I understand it is a good idea to nominate responsible engineers for particular disciplines but is there anything in English legislation that requires this?
Ultimately I guess the employer is responsible for electrical safety but does the employer need a Responsible Electrical Engineer?
For instance, does a large chemical plant with HV and LV electrical systems have to have a defined Responsible Electrical Engineer? or provided they have competent staff maintaining/installing etc. under the control of a manager is this ok?
I believe under UK law the main requirement tends to lie under health and safety legislation, (other legislation including the EAWR, and Electricity Supply Quality and Continuity Regulations will also apply) which generally requires a responsible person, as for fire safety.
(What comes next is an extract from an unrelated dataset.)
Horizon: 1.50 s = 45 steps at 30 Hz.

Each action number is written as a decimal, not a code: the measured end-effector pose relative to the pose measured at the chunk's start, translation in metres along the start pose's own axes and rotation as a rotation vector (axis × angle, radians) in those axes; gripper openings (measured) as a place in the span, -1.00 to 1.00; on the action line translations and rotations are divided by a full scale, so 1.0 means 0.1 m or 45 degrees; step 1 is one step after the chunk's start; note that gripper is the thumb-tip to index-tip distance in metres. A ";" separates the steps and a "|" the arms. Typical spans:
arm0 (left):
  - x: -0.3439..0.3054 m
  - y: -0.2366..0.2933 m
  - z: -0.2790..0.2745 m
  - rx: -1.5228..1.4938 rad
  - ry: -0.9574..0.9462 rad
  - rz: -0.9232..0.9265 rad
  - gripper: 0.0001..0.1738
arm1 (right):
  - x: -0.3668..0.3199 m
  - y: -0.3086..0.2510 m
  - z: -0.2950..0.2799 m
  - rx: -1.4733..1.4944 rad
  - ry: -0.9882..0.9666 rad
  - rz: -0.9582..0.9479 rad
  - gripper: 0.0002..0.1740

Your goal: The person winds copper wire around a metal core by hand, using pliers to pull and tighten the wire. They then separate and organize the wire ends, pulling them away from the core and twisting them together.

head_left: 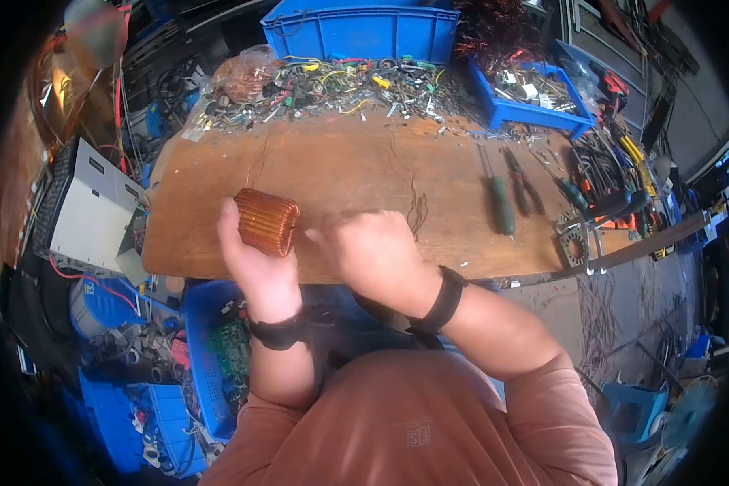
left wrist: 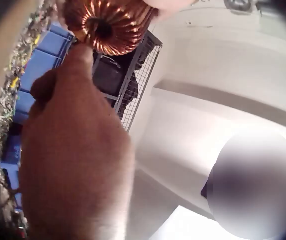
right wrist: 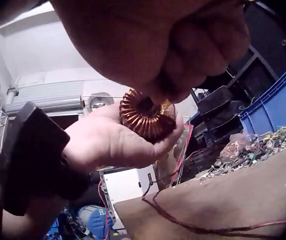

This is normally a senior manager, who does not need to be an expert on the subject themself, but will need to have adequate risk assesments carried out to address any risk in so far as is reasonably practicable. (I would expect that such risk assesments can only properly be carried out by an expert in the field) I would suggest taking legal advice, consulting with any licencing authorities, talking to the HSE and taking professional engineering advice.
Responsible is not necessarily the be-all-and-end-all.
The EAWR states
Persons to be competent to prevent danger and injury.
No person shall be engaged in any work activity where technical knowledge or experience is necessary to prevent danger or, where appropriate, injury, unless he possesses such knowledge or experience, or is under such degree of supervision as may be appropriate having regard to the nature of the work.
To comply with this regulation companies and sites will nominate competent, authorised and senior authorised persons. These need not be direct employees.
The EAWR are talking about people who work on/with electrical systems/equipment and so our competent person could simply be a level 3 qualified engineer or else a person competent by some other means and who may hold no qualifications at all.
It is for the relevant business to decide what competency is required and what makes a person competent, a court will only decide if a particular person is competent or not if there is a breach of law, and in which case 'peers' or 'experts' in the field will generally be brought into court to assist in that decision.
Some businesses will nominate a responsible electrical engineer and it can make good sense but at the same time not then nominate a responsible mechanical engineer or a responsible chemical engineer or a responsible roof work engineer or a responsible compressed air engineer etc.
The biggest law/regulation since 1992 has been 'Risk Assessment' and that requirement runs through most of today's legislation and so when we talk about competency and responsible persons etc., in reality we just need to assess the risks and then put in place the proper control measures and which are required in order to meet statutory requirements and/or else which are proportionate to the risks and whilst considering that in the UK the term 'Reasonably Practicable' is applied in the majority of cases.
Once we start talking about competency it opens up a can of worms and soon gets very complicated and most of this is more down to fear of litigation than the duties imposed by statute law.
I work for a company who have a nominated responsible electrical engineer and whilst he does a reasonable job, and so no disrespect to him, the company is no safer than others I worked for who did not have a nominated responsible electrical engineer but rather did have competent electrical engineers or else a good engineering manager.